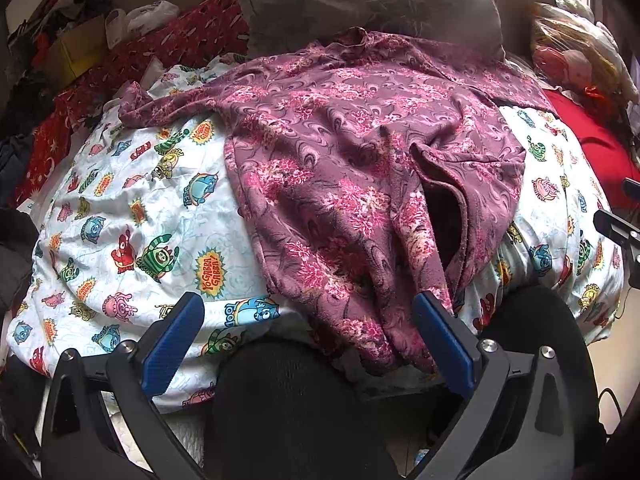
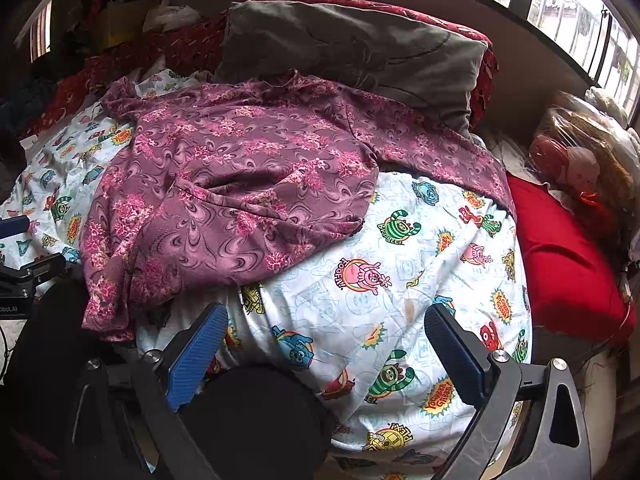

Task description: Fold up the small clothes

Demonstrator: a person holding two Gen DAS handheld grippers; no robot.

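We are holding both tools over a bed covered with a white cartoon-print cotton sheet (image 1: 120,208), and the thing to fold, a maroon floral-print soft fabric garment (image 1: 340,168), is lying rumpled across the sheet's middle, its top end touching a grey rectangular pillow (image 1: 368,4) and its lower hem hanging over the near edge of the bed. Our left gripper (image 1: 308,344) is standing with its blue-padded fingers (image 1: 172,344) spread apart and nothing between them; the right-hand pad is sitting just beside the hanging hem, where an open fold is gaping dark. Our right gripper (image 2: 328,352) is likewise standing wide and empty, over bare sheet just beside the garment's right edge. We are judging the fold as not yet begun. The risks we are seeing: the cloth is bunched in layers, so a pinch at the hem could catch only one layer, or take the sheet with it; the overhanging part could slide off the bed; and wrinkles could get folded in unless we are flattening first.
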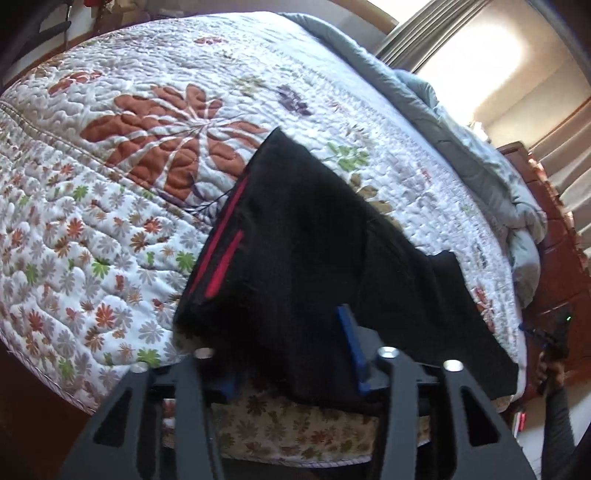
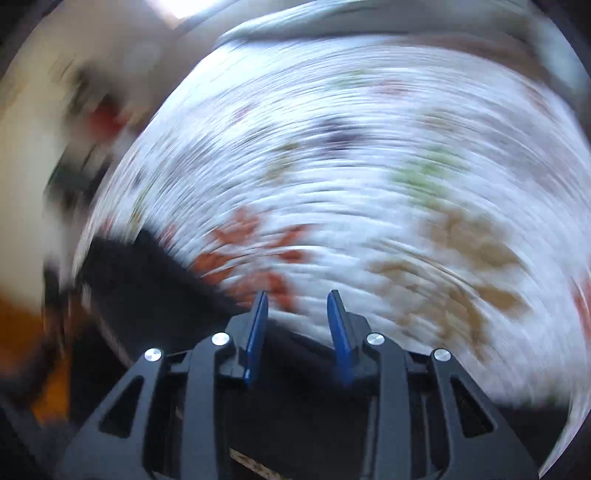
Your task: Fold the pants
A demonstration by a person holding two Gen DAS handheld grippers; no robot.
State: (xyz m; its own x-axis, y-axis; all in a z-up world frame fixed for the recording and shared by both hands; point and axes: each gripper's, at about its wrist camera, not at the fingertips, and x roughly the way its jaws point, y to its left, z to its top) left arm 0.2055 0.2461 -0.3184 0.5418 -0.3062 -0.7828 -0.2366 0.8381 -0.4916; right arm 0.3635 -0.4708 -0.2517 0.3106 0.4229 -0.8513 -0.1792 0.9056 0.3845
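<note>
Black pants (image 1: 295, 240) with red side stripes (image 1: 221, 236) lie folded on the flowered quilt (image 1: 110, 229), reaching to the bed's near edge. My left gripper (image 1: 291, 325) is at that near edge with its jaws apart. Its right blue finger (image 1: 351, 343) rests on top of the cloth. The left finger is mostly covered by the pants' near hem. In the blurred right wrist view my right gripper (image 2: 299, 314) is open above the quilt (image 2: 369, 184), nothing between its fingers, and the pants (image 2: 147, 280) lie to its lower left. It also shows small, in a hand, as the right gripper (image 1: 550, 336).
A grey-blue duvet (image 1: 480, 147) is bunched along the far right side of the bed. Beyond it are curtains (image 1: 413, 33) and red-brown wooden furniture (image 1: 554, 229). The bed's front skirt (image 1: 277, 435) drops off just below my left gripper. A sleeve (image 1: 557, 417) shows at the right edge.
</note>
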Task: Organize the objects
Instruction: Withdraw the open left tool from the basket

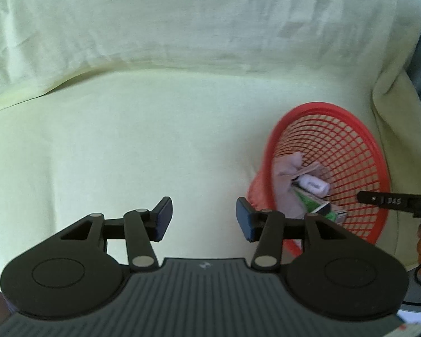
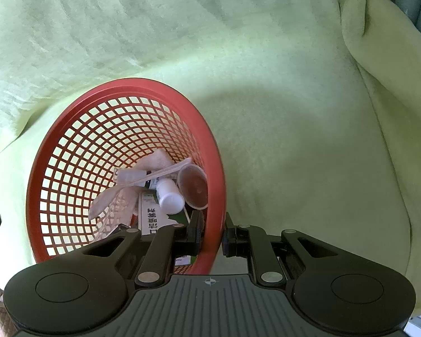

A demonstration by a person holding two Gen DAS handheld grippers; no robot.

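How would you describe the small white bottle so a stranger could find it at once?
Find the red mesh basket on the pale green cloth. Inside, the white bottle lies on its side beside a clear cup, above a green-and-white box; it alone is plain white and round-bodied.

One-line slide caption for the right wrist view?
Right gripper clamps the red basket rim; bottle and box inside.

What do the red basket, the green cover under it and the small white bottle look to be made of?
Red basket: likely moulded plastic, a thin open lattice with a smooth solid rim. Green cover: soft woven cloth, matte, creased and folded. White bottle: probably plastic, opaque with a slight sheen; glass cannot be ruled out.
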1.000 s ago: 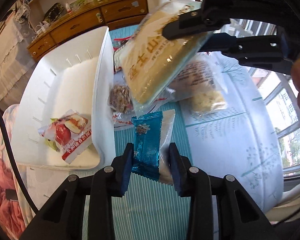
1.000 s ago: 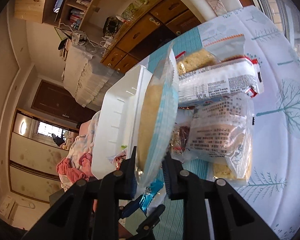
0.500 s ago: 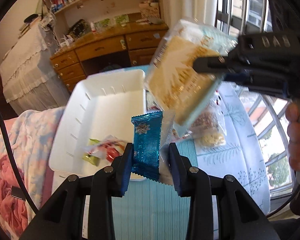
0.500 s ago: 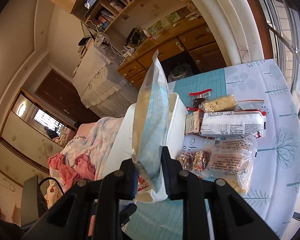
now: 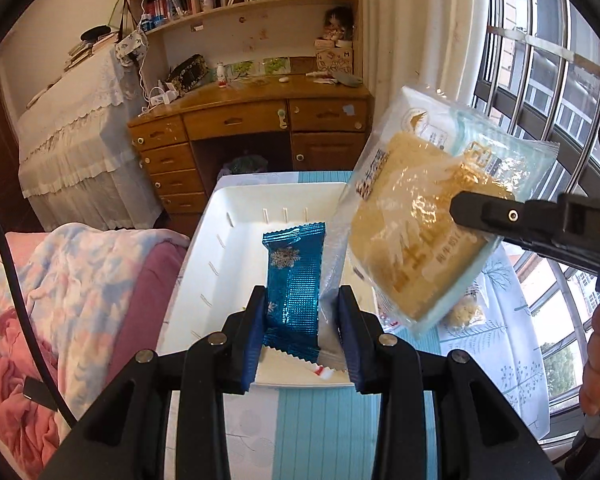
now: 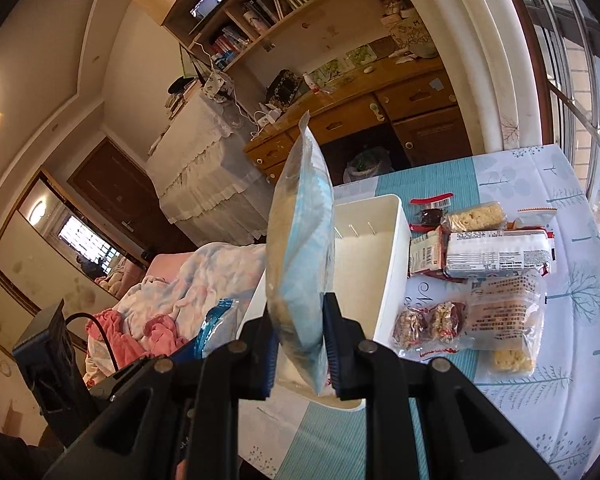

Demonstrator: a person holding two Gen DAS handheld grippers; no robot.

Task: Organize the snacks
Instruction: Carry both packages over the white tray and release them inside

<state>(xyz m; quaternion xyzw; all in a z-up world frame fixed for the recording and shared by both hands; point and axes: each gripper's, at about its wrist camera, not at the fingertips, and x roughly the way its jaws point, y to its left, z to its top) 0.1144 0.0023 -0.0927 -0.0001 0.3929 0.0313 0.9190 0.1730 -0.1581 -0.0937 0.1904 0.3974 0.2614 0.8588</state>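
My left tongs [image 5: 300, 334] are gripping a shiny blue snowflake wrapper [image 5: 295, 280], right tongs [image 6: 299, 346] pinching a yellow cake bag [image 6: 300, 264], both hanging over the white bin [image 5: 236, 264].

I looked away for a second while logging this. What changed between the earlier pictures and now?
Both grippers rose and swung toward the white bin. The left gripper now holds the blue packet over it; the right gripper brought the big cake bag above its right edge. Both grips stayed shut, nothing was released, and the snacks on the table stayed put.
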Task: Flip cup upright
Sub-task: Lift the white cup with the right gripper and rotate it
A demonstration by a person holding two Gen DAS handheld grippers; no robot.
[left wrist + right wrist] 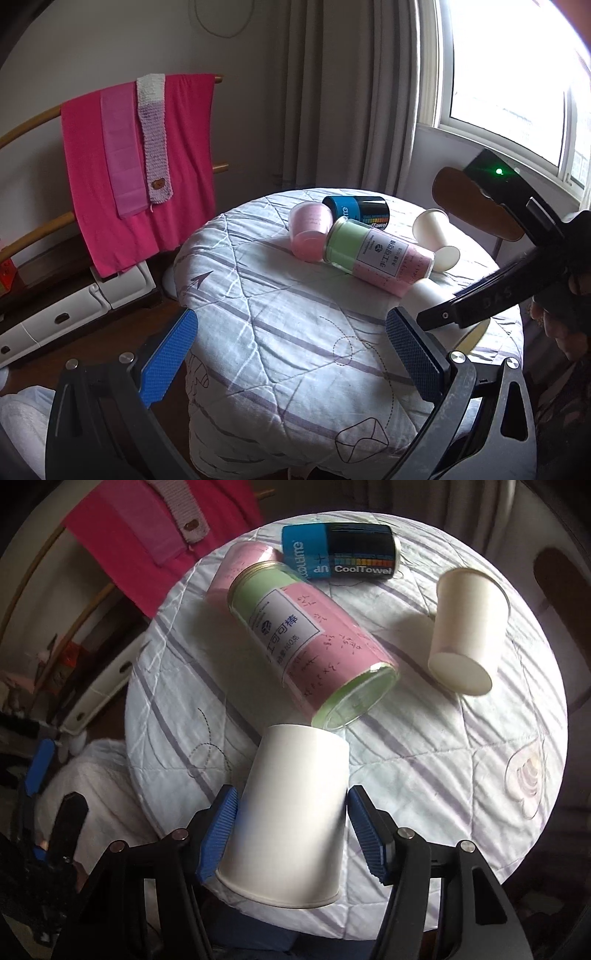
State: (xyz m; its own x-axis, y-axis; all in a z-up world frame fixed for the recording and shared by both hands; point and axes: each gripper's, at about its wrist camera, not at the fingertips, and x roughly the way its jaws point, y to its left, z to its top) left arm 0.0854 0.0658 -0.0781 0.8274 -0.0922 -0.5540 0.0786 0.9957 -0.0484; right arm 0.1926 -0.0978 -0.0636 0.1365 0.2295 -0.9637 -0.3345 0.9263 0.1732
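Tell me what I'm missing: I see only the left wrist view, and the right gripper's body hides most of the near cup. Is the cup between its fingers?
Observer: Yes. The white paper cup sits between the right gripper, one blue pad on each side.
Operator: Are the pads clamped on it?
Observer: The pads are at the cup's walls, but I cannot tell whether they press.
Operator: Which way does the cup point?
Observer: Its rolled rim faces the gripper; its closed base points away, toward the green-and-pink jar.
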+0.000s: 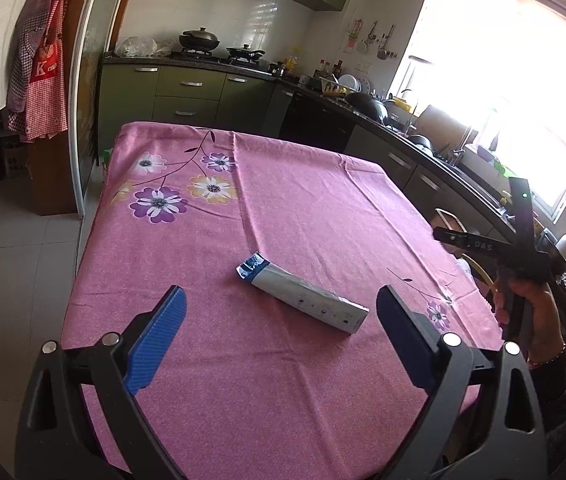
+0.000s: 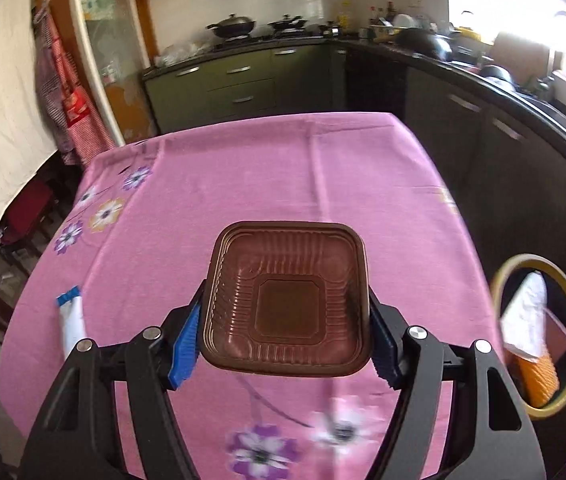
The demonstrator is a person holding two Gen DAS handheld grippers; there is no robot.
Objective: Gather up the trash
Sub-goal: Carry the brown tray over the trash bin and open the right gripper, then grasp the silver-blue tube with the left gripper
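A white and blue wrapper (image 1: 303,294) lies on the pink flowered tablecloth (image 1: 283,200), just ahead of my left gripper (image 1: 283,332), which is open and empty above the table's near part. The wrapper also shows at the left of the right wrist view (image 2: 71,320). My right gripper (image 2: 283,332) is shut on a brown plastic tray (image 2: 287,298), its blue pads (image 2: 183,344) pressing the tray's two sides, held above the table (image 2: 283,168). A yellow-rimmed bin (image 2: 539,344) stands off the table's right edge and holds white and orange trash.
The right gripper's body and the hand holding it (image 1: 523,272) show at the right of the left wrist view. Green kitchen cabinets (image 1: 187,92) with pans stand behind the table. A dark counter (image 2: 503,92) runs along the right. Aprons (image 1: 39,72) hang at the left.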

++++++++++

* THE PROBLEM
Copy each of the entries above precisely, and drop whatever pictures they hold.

* TASK ANSWER
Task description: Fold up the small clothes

Demonstrator: a person holding two Gen DAS handheld grippers; no robot.

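We are holding both tools over a bed covered with a white cartoon-print cotton sheet (image 1: 120,208), and the thing to fold, a maroon floral-print soft fabric garment (image 1: 340,168), is lying rumpled across the sheet's middle, its top end touching a grey rectangular pillow (image 1: 368,4) and its lower hem hanging over the near edge of the bed. Our left gripper (image 1: 308,344) is standing with its blue-padded fingers (image 1: 172,344) spread apart and nothing between them; the right-hand pad is sitting just beside the hanging hem, where an open fold is gaping dark. Our right gripper (image 2: 328,352) is likewise standing wide and empty, over bare sheet just beside the garment's right edge. We are judging the fold as not yet begun. The risks we are seeing: the cloth is bunched in layers, so a pinch at the hem could catch only one layer, or take the sheet with it; the overhanging part could slide off the bed; and wrinkles could get folded in unless we are flattening first.
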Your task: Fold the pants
A demonstration by a person holding two Gen DAS handheld grippers; no robot.
State: (xyz m; its own x-axis, y-axis; all in a z-up world frame fixed for the recording and shared by both hands; point and axes: each gripper's, at about its wrist camera, not at the fingertips, and x roughly the way its jaws point, y to its left, z to its top) left arm 0.2055 0.2461 -0.3184 0.5418 -0.3062 -0.7828 -0.2366 0.8381 -0.4916; right arm 0.3635 -0.4708 -0.2517 0.3106 0.4229 -0.8513 -0.1792 0.9056 0.3845
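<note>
Black pants (image 1: 295, 240) with red side stripes (image 1: 221, 236) lie folded on the flowered quilt (image 1: 110, 229), reaching to the bed's near edge. My left gripper (image 1: 291, 325) is at that near edge with its jaws apart. Its right blue finger (image 1: 351, 343) rests on top of the cloth. The left finger is mostly covered by the pants' near hem. In the blurred right wrist view my right gripper (image 2: 299, 314) is open above the quilt (image 2: 369, 184), nothing between its fingers, and the pants (image 2: 147, 280) lie to its lower left. It also shows small, in a hand, as the right gripper (image 1: 550, 336).
A grey-blue duvet (image 1: 480, 147) is bunched along the far right side of the bed. Beyond it are curtains (image 1: 413, 33) and red-brown wooden furniture (image 1: 554, 229). The bed's front skirt (image 1: 277, 435) drops off just below my left gripper. A sleeve (image 1: 557, 417) shows at the right edge.
</note>
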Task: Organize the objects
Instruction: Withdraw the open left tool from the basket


A demonstration by a person holding two Gen DAS handheld grippers; no robot.

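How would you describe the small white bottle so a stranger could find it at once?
Find the red mesh basket on the pale green cloth. Inside, the white bottle lies on its side beside a clear cup, above a green-and-white box; it alone is plain white and round-bodied.

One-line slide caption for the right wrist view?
Right gripper clamps the red basket rim; bottle and box inside.

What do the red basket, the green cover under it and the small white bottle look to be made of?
Red basket: likely moulded plastic, a thin open lattice with a smooth solid rim. Green cover: soft woven cloth, matte, creased and folded. White bottle: probably plastic, opaque with a slight sheen; glass cannot be ruled out.
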1.000 s ago: 
1.000 s ago: 
0.500 s ago: 
0.500 s ago: 
now: 
now: 

Demonstrator: a person holding two Gen DAS handheld grippers; no robot.

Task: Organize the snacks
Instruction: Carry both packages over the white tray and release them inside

<state>(xyz m; quaternion xyzw; all in a z-up world frame fixed for the recording and shared by both hands; point and axes: each gripper's, at about its wrist camera, not at the fingertips, and x roughly the way its jaws point, y to its left, z to its top) 0.1144 0.0023 -0.0927 -0.0001 0.3929 0.0313 0.9190 0.1730 -0.1581 -0.0937 0.1904 0.3974 0.2614 0.8588</state>
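My left tongs [image 5: 300, 334] are gripping a shiny blue snowflake wrapper [image 5: 295, 280], right tongs [image 6: 299, 346] pinching a yellow cake bag [image 6: 300, 264], both hanging over the white bin [image 5: 236, 264].

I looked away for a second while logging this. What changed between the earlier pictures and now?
Both grippers rose and swung toward the white bin. The left gripper now holds the blue packet over it; the right gripper brought the big cake bag above its right edge. Both grips stayed shut, nothing was released, and the snacks on the table stayed put.
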Task: Flip cup upright
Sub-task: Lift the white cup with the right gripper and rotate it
A demonstration by a person holding two Gen DAS handheld grippers; no robot.
[left wrist + right wrist] 
State: (xyz m; its own x-axis, y-axis; all in a z-up world frame fixed for the recording and shared by both hands; point and axes: each gripper's, at about its wrist camera, not at the fingertips, and x roughly the way its jaws point, y to its left, z to its top) left arm 0.0854 0.0658 -0.0781 0.8274 -0.0922 -0.5540 0.0786 0.9957 -0.0484; right arm 0.1926 -0.0978 -0.0636 0.1365 0.2295 -0.9637 -0.3345 0.9263 0.1732
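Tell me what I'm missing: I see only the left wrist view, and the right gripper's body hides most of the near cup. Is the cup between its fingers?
Observer: Yes. The white paper cup sits between the right gripper, one blue pad on each side.
Operator: Are the pads clamped on it?
Observer: The pads are at the cup's walls, but I cannot tell whether they press.
Operator: Which way does the cup point?
Observer: Its rolled rim faces the gripper; its closed base points away, toward the green-and-pink jar.
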+0.000s: 
+0.000s: 
The demonstrator is a person holding two Gen DAS handheld grippers; there is no robot.
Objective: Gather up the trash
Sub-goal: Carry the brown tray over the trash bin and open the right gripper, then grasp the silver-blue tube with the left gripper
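A white and blue wrapper (image 1: 303,294) lies on the pink flowered tablecloth (image 1: 283,200), just ahead of my left gripper (image 1: 283,332), which is open and empty above the table's near part. The wrapper also shows at the left of the right wrist view (image 2: 71,320). My right gripper (image 2: 283,332) is shut on a brown plastic tray (image 2: 287,298), its blue pads (image 2: 183,344) pressing the tray's two sides, held above the table (image 2: 283,168). A yellow-rimmed bin (image 2: 539,344) stands off the table's right edge and holds white and orange trash.
The right gripper's body and the hand holding it (image 1: 523,272) show at the right of the left wrist view. Green kitchen cabinets (image 1: 187,92) with pans stand behind the table. A dark counter (image 2: 503,92) runs along the right. Aprons (image 1: 39,72) hang at the left.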

The response to the exercise is now finished.